Fantasies on a Found Phone, Dedicated to the Man Who Lost It
(Mosaic Rooms and Bookworks, 2022)
Aside from a brief introduction on the first page, Fantasies on a Found Phone, Dedicated to the Man Who Lost it contains no prose, captions, or descriptions. Instead, the 150-plus-pages are filled with a cascade of images ranging from the intensely personal to the poetic, erotic, anxious, comic, and banal. Nudes, pornography, and screenshots of Grindr chats are intermixed with passages from James Baldwin’s Giovanni’s Room and Sylvia Plath’s The Applicant transcribed in the iPhone notes app. Classical sculpture and ornate interiors sit alongside hastily snapped photos of a sleeping cat, Megan Markle’s Oprah interview playing on a bedside television, a sneaked photograph of a beefcake standing on a street corner holding a Pomeranian, an elderly couple in matching sneakers snoozing on a bench, a bare ass pressed against a steamed up glass door. Flipping through the book’s unnumbered pages echoes the unnerving and voyeuristic sensation of scrolling, uninvited, through someone else’s camera reel.
The artist’s book by Mahmoud Khaled, published in the summer of 2022, formed part of Khaled’s solo exhibition of the same title at the Mosaic Rooms in London. In the gallery, the immersive installation imagined the life and domestic living spaces of the owner of a lost mobile phone, found unlocked in a men’s public toilet. The book, which extends beyond the exhibition as both a record and an art object in its own right, reveals the intimate contents of this lost mobile phone, interpreted and arranged by Khaled.
The images discovered on the phone are at once intensely revealing and anonymous. Key details such as the time and geographic location of many of the images remain ambiguous and the face of the phone’s owner is never revealed. This tension between public and private, intimate and anonymous, is echoed in the physicality of the volume. The small softback is an intentionally discrete object, not much larger than an iPhone, encased in a flimsy, black re-sealable plastic bag in lieu of a dust jacket which serves to both protect and conceal the book’s contents. This play on the public and the private loops back to the very premise of the work, a personal object, discovered in a public bathroom, “A place,” Khaled explains in the book’s introduction, “where men enjoy the simultaneous pleasures of being alone and together.”

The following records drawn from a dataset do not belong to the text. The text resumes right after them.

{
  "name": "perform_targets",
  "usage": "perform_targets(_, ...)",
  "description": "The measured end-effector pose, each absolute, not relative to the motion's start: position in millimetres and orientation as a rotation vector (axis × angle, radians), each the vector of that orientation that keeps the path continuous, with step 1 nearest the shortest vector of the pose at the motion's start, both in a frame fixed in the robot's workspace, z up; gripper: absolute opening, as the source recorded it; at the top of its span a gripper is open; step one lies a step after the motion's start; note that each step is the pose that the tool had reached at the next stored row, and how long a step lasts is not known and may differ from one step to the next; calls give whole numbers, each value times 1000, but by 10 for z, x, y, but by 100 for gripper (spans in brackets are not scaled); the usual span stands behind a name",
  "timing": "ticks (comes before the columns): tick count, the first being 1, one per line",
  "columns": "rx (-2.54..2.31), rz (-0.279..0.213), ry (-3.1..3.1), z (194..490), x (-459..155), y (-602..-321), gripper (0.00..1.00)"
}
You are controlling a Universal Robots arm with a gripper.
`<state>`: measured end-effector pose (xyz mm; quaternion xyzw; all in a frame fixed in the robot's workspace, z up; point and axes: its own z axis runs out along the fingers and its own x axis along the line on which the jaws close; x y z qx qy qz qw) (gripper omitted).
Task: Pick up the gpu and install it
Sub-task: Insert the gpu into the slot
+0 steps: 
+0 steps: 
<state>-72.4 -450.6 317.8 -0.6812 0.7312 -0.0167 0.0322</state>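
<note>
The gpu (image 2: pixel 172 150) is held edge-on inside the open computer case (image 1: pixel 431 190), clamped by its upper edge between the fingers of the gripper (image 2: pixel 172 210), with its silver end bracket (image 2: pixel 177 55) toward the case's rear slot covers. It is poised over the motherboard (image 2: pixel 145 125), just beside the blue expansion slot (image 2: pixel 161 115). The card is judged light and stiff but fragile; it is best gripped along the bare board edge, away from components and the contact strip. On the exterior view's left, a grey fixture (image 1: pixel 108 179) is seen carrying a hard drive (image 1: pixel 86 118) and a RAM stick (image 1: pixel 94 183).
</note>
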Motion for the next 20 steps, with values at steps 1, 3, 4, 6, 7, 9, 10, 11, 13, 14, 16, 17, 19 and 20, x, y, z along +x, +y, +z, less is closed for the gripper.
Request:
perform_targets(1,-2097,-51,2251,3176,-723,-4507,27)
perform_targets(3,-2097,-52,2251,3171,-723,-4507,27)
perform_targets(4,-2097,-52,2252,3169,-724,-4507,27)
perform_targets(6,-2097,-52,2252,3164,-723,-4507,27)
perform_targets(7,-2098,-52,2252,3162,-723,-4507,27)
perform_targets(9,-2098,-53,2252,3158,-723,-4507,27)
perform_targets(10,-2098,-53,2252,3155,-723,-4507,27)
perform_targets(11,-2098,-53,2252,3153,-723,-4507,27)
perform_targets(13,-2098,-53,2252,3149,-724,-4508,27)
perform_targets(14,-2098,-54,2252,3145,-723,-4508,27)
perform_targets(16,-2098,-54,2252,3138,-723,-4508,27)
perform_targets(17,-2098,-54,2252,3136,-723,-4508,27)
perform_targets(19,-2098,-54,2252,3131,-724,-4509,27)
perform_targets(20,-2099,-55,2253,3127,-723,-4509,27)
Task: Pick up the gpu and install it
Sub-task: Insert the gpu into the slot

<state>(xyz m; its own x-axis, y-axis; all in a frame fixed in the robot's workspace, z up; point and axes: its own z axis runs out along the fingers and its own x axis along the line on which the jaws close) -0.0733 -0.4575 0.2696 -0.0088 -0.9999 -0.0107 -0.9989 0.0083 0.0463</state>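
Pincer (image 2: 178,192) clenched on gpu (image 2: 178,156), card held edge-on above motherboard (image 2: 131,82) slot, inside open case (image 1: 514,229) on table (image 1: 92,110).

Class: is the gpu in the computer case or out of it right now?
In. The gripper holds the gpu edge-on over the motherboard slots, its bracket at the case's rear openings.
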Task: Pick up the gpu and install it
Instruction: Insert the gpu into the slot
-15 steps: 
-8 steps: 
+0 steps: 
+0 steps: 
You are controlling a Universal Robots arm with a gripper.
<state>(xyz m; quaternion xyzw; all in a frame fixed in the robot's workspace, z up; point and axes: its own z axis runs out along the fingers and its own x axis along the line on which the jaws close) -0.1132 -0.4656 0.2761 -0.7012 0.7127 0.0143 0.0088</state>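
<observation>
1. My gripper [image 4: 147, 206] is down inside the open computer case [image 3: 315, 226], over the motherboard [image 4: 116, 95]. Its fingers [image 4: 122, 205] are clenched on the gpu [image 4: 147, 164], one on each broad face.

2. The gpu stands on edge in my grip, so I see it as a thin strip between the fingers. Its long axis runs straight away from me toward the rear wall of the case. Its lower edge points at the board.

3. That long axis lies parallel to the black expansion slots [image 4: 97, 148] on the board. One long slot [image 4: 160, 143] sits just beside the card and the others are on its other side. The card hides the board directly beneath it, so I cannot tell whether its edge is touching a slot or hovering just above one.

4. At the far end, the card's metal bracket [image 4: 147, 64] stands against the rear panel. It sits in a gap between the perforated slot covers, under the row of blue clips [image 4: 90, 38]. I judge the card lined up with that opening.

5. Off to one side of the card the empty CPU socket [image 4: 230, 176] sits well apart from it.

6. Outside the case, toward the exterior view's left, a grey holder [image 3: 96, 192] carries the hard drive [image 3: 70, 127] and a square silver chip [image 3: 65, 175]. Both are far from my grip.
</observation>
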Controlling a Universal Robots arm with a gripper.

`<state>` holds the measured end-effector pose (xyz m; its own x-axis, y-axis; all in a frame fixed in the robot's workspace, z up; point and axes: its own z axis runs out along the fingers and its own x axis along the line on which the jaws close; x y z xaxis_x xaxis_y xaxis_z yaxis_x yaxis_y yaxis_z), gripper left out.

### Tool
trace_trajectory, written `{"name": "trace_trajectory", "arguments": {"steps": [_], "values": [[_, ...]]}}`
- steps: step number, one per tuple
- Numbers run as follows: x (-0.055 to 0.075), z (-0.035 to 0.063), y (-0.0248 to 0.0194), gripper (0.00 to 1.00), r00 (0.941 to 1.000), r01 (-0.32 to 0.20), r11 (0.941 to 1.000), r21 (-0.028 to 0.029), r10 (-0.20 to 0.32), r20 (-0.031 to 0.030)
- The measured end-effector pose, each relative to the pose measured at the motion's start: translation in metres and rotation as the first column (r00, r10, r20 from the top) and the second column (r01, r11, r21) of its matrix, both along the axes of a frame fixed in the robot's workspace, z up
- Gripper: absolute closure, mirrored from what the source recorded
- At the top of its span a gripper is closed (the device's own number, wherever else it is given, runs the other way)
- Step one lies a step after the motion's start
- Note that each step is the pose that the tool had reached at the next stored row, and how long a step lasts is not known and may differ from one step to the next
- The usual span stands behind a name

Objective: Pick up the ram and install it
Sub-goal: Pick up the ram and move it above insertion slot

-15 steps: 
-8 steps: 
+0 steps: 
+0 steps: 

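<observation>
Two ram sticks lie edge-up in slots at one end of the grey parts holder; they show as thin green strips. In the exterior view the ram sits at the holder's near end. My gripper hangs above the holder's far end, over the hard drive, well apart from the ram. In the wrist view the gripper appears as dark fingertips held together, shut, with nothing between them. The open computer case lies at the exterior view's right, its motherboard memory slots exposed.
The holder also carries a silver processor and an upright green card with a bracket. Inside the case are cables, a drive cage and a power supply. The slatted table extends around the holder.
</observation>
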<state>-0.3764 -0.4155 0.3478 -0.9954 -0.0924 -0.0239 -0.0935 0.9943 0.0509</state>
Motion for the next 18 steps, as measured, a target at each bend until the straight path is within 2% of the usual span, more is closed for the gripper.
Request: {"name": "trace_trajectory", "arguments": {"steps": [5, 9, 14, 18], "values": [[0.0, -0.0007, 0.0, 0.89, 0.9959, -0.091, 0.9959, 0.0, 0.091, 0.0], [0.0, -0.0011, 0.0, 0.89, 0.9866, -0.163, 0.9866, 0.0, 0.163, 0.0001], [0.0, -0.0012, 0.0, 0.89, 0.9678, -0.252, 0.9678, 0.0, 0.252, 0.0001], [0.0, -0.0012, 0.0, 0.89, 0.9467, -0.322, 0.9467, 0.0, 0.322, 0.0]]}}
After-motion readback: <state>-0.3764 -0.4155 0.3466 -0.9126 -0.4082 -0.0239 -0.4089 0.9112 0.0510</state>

Whilst much remains unknown about the mobile phone’s anonymous owner, it is impossible to deny his aesthetic sensibilities. The book’s pages are filled with antiques, figurative paintings, classical sculpture and ornate baroque-inspired interiors, many of which have been photographed in museums, archives, antique shops and private collections. On first glance, these images seem to be randomly interspersed with snapshots from the protagonist’s daily life but, leafing through the book’s pages, it quickly becomes apparent that the images have been carefully sequenced and paired across the spreads by the artist. A sweat drenched silhouette of a sleeping body on tangled, dark grey sheets becomes almost painterly when presented alongside a small bronze sculpture of Hermes discovered in an antique shop and cradled in the phone owner’s hand. A photo of a gym-honed figure with arms outstretched gripping the ropes of a weights machine is shown next to a bust of a crying Madonna behind the reflective glass of a museum case. Khaled’s interweaving of the art historical with the everyday serves to reframe the contents of the lost mobile phone. It is not simply an uncategorized stream of amassed content, but a thoughtfully selected and curated collection of images and objects, and significant and insignificant encounters that afford a glimpse into, and a record of, the imagined owner’s lived experience.
Collecting and archiving as an everyday practice of contemporary life is an ongoing concern within Khaled’s practice and previous works, such as Proposal for a House Museum of an Unknown Crying Man (2017), which have explored the possibilities of the “house museum”a domestic space turned institution dedicated to the legacy of the person that lived there—as a means of memorializing anonymous and marginalized queer individuals. By presenting the imagined contents of the phone as a discreet volume and art object, Khaled challenges and disrupts archival and museological hierarchies and insists upon the value of this collection of intimate portraits, screengrabs, and blurred snapshots as an important archival record and commemoration of the anonymous phone’s owner. Safely wrapped in its black plastic sleeve, Fantasies on a Found Phone, Dedicated to the Man Who Lost it offers the lost mobile phone as both a museum and an archive that celebrates the quotidian pleasures of queer life and the public and private spaces in which it is enjoyed.